- [Work request]: Copy out each line of the material exactly. Pictures do not belong in the copy.

- [Material provided]:

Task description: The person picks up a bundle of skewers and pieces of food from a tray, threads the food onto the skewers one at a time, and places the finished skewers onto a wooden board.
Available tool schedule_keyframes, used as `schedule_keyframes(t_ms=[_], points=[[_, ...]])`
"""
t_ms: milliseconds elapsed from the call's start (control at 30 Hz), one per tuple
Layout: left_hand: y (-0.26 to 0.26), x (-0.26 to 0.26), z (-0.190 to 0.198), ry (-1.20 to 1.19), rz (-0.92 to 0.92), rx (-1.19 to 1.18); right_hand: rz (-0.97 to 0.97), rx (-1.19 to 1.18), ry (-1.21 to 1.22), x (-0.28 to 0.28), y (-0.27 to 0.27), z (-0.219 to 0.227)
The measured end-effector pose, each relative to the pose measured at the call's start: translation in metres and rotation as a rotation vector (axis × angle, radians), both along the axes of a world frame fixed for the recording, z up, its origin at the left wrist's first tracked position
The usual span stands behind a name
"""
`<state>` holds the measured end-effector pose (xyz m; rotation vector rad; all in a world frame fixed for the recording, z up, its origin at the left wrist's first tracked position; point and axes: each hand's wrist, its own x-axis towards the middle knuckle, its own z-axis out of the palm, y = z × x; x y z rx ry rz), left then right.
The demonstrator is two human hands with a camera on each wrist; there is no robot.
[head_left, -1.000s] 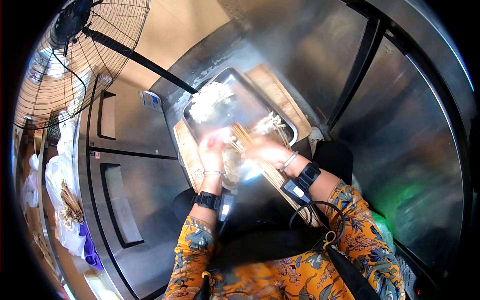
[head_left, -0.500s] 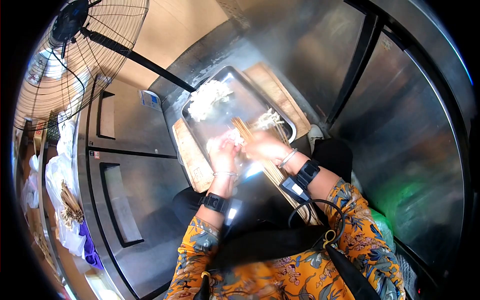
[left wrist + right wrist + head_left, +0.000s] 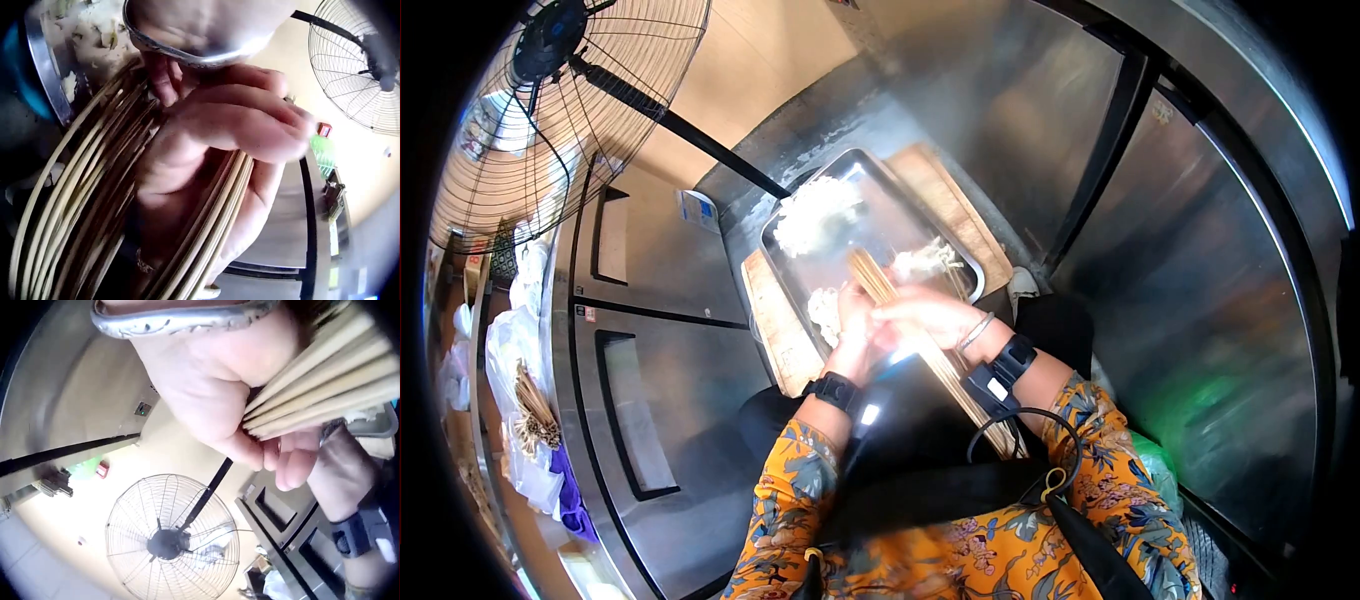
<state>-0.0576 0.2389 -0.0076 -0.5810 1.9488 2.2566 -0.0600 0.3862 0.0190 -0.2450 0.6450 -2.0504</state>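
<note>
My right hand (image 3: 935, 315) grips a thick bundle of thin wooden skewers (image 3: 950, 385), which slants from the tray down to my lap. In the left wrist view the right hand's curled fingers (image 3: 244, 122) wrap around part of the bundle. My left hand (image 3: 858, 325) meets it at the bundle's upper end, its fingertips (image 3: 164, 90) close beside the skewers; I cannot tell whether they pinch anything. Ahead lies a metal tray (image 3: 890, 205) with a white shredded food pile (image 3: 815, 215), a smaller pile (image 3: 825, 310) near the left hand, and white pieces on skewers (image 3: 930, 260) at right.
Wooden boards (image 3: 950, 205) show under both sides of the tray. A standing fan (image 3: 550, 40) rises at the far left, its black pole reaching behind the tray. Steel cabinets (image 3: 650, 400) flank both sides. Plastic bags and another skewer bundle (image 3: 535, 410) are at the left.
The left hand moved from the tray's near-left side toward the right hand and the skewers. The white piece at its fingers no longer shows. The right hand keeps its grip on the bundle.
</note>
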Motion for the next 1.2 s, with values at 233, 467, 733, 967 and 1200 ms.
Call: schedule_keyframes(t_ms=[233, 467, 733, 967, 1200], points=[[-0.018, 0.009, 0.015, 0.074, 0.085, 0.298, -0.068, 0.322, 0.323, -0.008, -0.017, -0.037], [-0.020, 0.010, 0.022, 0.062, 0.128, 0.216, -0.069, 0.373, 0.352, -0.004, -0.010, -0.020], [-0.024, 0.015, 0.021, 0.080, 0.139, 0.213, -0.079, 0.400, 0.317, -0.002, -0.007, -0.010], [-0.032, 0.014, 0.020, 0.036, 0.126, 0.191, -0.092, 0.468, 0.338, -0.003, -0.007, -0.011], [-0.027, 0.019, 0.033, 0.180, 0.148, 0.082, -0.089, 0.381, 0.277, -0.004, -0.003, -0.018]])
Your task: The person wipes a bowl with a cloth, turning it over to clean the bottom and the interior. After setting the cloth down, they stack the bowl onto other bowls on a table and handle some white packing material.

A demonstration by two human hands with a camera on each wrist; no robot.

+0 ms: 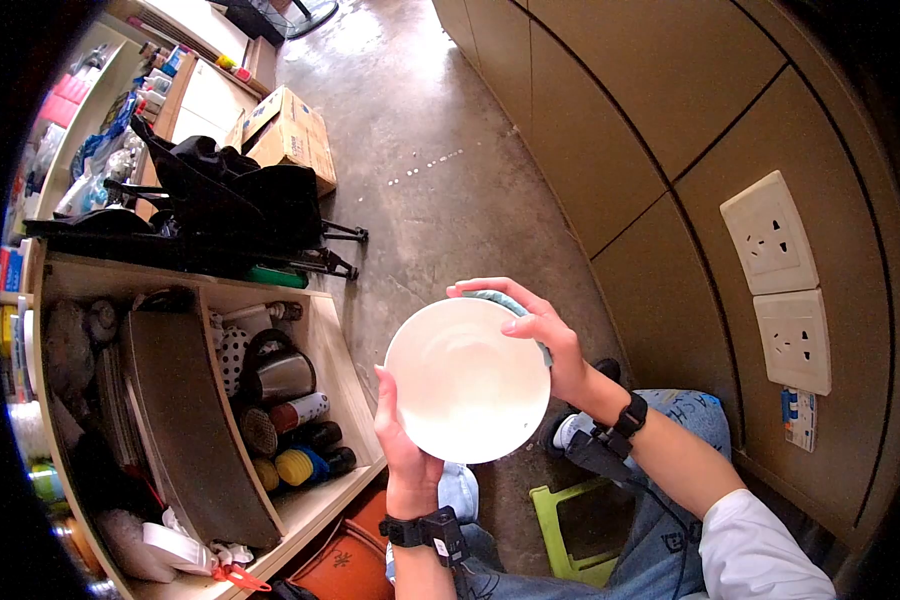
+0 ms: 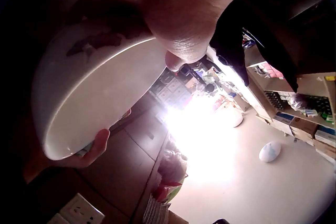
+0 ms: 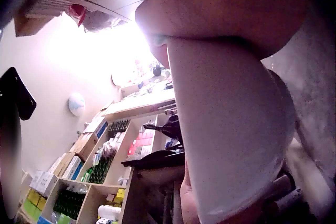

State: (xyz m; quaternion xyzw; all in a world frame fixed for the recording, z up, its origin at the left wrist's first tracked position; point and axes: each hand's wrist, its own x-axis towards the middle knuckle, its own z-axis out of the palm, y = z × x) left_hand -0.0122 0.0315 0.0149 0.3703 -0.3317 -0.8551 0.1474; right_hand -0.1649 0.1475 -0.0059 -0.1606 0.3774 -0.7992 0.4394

- [Answer area]:
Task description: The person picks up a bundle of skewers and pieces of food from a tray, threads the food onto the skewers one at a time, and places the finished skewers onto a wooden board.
Available tool schedule_keyframes, used as `schedule_keyframes(t_ms=[_], points=[[_, ...]])`
"""
t_ms: milliseconds elapsed from the call's start (control at 30 Hz), one per tuple
Layout: left_hand: y (-0.26 to 0.26), x (-0.26 to 0.26), z (-0.190 to 0.198), ry (-1.20 to 1.19), rz (-0.92 to 0.92), rx (-1.19 to 1.18); right_hand: rz (-0.97 to 0.97), rx (-1.19 to 1.18), ry (-1.21 to 1.22), x (-0.28 to 0.28), y (-0.27 to 0.27), z (-0.219 to 0.227)
The measured end-effector pose, each relative to the pose measured at the call's start: translation in metres and rotation as a rotation vector (axis × angle, radians), both along the axes of a world frame fixed for the recording, z up, its origin at the left wrist's first tracked position
The usual span stands behind a name
"""
`<state>` holds the measured end-effector pose (xyz m; rotation vector rad; all in a world frame fixed for the recording, z up, its origin at the left wrist's first tracked position; point and axes: each hand's wrist, its own x-axis towards the middle knuckle, its own z-axis out of the palm, y = z × x; x y z rx ry rz), left then right.
The demonstrator is two human hands with a camera on each wrist; there is no robot.
[head_left, -1.000s] 
[head_left, -0.500s] 
[left wrist + right wrist + head_left, +0.000s] 
<state>-0.0576 0.2389 -0.0076 -0.5810 1.9488 2.2566 -0.0600 0.3862 0.0190 -0.2450 0.6450 -2.0504</state>
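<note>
My right hand (image 3: 935, 315) grips a thick bundle of thin wooden skewers (image 3: 950, 385), which slants from the tray down to my lap. In the left wrist view the right hand's curled fingers (image 3: 244, 122) wrap around part of the bundle. My left hand (image 3: 858, 325) meets it at the bundle's upper end, its fingertips (image 3: 164, 90) close beside the skewers; I cannot tell whether they pinch anything. Ahead lies a metal tray (image 3: 890, 205) with a white shredded food pile (image 3: 815, 215), a smaller pile (image 3: 825, 310) near the left hand, and white pieces on skewers (image 3: 930, 260) at right.
Wooden boards (image 3: 950, 205) show under both sides of the tray. A standing fan (image 3: 550, 40) rises at the far left, its black pole reaching behind the tray. Steel cabinets (image 3: 650, 400) flank both sides. Plastic bags and another skewer bundle (image 3: 535, 410) are at the left.
The left hand moved from the tray's near-left side toward the right hand and the skewers. The white piece at its fingers no longer shows. The right hand keeps its grip on the bundle.
</note>
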Motion for the next 1.2 s, with values at 233, 467, 733, 967 and 1200 ms.
Call: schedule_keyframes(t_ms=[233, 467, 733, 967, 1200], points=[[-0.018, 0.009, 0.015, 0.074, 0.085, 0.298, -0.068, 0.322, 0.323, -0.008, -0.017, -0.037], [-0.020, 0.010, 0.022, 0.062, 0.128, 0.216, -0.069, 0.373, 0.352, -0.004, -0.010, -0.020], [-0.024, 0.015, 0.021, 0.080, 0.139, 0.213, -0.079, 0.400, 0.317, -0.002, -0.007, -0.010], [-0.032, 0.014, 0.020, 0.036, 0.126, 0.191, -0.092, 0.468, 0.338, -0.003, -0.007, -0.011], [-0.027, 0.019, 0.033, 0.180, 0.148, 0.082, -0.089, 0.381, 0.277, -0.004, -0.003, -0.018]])
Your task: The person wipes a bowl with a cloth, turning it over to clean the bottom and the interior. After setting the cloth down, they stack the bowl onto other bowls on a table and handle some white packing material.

A demonstration by two human hands with a camera on each wrist; no robot.

+0 ms: 
+0 ms: 
+0 ms: 

State: (xyz m; quaternion xyzw; all in a world frame fixed for the recording, z up, its origin at the left wrist's first tracked position; point and axes: each hand's wrist, its own x-axis towards the middle knuckle, its own z-axis out of the palm, y = z × x) left_hand -0.0122 0.0315 0.0149 0.3703 -0.3317 -0.8551 0.1474; right_hand -0.1649 0.1475 -0.0059 -0.1606 0.3774 -0.7992 0.4394

This finishes the output for the exercise.